— WHAT YOU ARE ASKED TO DO —
Wherever the listing has a line with the string "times", copy that line out.

— DATA EXTRACT —
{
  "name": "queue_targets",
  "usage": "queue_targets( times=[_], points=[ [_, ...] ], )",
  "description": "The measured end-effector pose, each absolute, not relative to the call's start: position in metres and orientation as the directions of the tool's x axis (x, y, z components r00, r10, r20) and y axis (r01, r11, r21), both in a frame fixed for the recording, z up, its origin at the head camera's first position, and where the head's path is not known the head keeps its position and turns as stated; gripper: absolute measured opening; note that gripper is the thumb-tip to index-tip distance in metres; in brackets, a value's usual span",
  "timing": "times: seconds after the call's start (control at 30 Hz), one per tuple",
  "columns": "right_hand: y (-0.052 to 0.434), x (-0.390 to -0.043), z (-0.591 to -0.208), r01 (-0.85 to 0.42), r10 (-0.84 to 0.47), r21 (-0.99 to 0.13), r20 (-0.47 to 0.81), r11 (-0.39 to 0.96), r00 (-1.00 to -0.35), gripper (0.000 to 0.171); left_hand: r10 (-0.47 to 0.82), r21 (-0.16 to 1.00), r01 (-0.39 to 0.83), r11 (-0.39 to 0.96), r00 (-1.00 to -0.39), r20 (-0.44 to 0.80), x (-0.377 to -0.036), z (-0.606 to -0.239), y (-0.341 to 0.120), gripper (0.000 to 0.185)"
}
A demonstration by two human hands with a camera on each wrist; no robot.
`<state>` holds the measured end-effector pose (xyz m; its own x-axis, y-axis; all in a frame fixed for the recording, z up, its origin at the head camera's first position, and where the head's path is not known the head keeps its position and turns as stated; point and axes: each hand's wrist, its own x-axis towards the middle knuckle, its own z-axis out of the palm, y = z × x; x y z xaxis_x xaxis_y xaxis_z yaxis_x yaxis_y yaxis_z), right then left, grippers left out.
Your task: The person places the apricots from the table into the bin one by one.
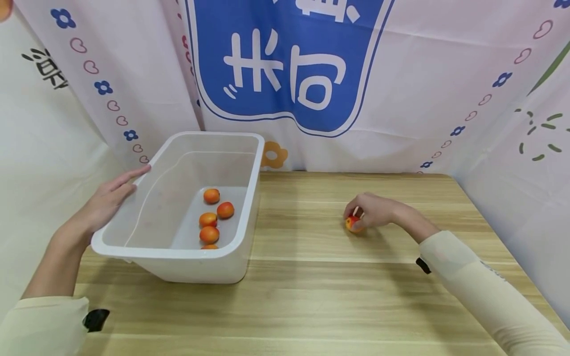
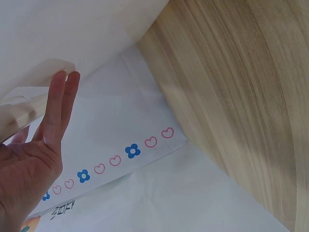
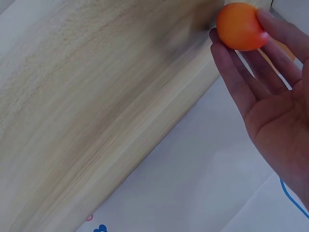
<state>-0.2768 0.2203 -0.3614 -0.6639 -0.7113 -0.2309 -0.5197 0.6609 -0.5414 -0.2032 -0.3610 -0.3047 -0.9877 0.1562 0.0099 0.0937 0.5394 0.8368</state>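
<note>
My right hand (image 1: 371, 210) pinches a small round orange-red fruit (image 1: 352, 224) between thumb and fingertips, low over the right part of the wooden table. In the right wrist view, the fruit (image 3: 241, 26) looks smooth and glossy; its exact kind is unclear. On the left stands a deep white plastic bin (image 1: 251, 198) with several similar fruits (image 1: 209, 234) on its floor. My left hand (image 1: 104, 202) holds the bin's left rim. The left wrist view shows two straight fingers (image 2: 57, 106) against the bin's outer wall, with the rim between them and the thumb.
The wooden table (image 1: 311, 296) reaches under the bin and both arms. A white printed cloth (image 1: 414, 74) with a blue sign hangs behind its back edge, and more white cloth flanks both sides. Black bands (image 1: 95, 320) show at the sleeves.
</note>
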Motion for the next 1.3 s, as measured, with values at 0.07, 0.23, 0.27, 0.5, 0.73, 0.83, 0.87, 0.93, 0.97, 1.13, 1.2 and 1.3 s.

— RESPONSE —
  "usage": "queue_targets( times=[_], points=[ [_, ...] ], )",
  "timing": "times: seconds after the call's start (control at 30 Hz), one per tuple",

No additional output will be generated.